When it comes to remote investing, in my experience, the property manager (and how effectively you manage them) can make or break your cash-flow.

It is not a completely hands-off experience. You must be engaged, tracking metrics and reporting standards. Remember, the property management company should only make money when YOU make money. If a house is vacant, there should be incentive ($) for them to get it filled. If a tenant is not paying rent, there should be incentive ($) for the property manager to get it filled.

We have weekly meetings with our Property Management company. My husband reviews all work orders with one person and I review the financials with another representative. We set goals, we talk strategy and we adjust when things are not progressing according to plan.

At any given time, you need to be willing and able to pull the plug on a given property management company and move to another. My point is, there need to be options in the area - not one management company, which you are tied to, good or bad.

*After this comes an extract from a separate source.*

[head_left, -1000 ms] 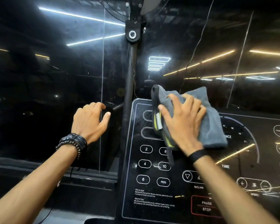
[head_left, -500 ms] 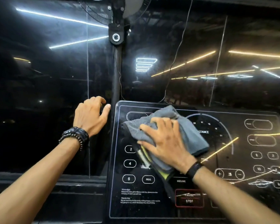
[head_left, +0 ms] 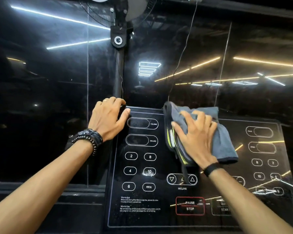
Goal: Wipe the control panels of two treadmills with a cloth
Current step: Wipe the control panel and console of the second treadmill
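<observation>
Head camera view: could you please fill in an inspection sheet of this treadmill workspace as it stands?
Surface: control panel, glossy black, white specks near the warning text.
Job's things: grey cloth with yellow-green trim, flat on the panel's upper middle.
Clutter: nothing seen.
Grippers: right hand spread flat on the cloth; left hand grips the panel's top-left corner.
Cables: thin cord hanging behind the panel.
Surroundings: fan pole, dark reflective wall with light-strip reflections.
</observation>
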Available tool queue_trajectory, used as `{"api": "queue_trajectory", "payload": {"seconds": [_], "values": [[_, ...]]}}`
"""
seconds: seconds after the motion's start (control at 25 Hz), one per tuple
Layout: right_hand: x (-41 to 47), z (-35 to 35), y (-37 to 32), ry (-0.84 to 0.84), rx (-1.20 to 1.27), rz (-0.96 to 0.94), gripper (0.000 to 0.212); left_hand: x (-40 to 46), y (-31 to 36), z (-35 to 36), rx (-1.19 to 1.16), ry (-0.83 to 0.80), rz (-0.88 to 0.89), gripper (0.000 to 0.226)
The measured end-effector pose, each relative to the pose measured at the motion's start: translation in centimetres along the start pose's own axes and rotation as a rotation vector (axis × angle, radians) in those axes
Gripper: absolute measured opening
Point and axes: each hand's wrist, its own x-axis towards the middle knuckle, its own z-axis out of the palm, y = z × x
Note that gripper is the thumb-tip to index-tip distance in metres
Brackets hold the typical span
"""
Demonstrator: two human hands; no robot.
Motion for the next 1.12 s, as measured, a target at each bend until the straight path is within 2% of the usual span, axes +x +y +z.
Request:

I agree with Diane that you want a strong rental community. 95% of our properties are well over 10 years old but they were also completely rehabbed (new electric, plumbing, etc.), to make them almost like new. Regardless of age, you must factor in maintenance & repairs, vacancy and property management expenses.

For people who are capable of securing long-term financing and are willing to do the proper due diligence, I just cannot see why you would not want to pick up investment property in this market. Even if RE is not your focus, the tax incentives, the hedge against inflation, etc..... The long term benefits are just too great to pass up. I am bias, of course (and also currently locked out of long term money).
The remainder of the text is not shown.